I have some questions about blast-2.10.1+. I have made a db as follows:
"path/to/NCBI/blast-2.10.1+/bin/makeblastdb.exe" -dbtype "prot" -in "path/to/fasta_db.txt" -parse_seqids -hash_index
I have then used this in a blast+ task run using python's subprocess module - the equivalent command line entry is:
blastp -out results\out\path -query fasta\query.txt -db db_name -evalue eval -outfmt 5 -num_threads thread_num -parse_deflines -seg 'yes' -soft_masking 'true' -use_sw_tback -num_alignments '200'
When I look at the xml results, I get inconsistent hit id's (e.g.
ref|expected_accession|). Can you tell me why this is happening, how to get the accession as the hit id with no prefixes, and, if that is not possible, whether I can assume the hit_id will always be contained within two '|' characters?
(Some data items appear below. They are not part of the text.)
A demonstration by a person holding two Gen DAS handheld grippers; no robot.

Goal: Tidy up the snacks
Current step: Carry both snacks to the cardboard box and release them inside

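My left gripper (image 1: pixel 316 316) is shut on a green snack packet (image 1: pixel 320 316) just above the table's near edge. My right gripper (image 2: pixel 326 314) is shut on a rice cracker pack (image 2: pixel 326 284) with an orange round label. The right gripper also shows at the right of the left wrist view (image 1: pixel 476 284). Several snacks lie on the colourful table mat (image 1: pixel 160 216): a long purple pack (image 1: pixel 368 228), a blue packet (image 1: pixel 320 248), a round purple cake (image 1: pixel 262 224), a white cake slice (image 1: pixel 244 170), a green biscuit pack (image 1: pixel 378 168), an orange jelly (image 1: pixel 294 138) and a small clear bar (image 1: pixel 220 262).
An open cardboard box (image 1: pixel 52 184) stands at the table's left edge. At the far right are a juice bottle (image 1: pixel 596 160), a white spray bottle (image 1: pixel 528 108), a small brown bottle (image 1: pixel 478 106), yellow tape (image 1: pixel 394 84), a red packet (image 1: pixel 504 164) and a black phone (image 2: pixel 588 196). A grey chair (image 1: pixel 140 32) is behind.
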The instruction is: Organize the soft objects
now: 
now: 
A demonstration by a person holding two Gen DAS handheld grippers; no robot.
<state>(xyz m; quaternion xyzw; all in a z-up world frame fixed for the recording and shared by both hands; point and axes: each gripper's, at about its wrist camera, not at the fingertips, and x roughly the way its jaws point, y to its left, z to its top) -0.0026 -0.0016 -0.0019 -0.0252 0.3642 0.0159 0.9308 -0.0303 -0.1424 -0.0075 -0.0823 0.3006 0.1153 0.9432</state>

As you can see for the HSP below (sorry the formatting wont work properly), I also seem to be getting HSPs of length 0, which I assume is an issue relating to my blast command - however the other metrics (score etc) are there. Would you be able to tell me why this is based on the commands I have provided? I think it is an issue specific to this database (I have performed the same blast call with a different db).
<Hit> <Hit_num>6</Hit_num> <Hit_id>ref|YP_003273669.1|</Hit_id> <Hit_def>Unknown</Hit_def> <Hit_accession>Unknown</Hit_accession> <Hit_len>0</Hit_len> <Hit_hsps> <Hsp> <Hsp_num>1</Hsp_num> <Hsp_bit-score>65.855</Hsp_bit-score> <Hsp_score>159</Hsp_score> <Hsp_evalue>5.2884e-10</Hsp_evalue> <Hsp_query-from>0</Hsp_query-from> <Hsp_query-to>0</Hsp_query-to> <Hsp_hit-from>0</Hsp_hit-from> <Hsp_hit-to>0</Hsp_hit-to> <Hsp_identity>63</Hsp_identity> <Hsp_qseq></Hsp_qseq> <Hsp_hseq></Hsp_hseq> </Hsp> </Hit_hsps> </Hit>
EDIT I noticed that there was an extra file when I made the DB (.pdb-lock), compared to when I had done this previously with success. I tried remaking the database as described above after deleteing all of the old files, and the same thing happened. I then tried making the database without -parse_seqids, the lock file wasn't generated, and I got normal HSPs with a len >0. All of this is leading me to suspect its an issue with how my database is being made, but I've made other dbs with -parse_seqids with no issues before...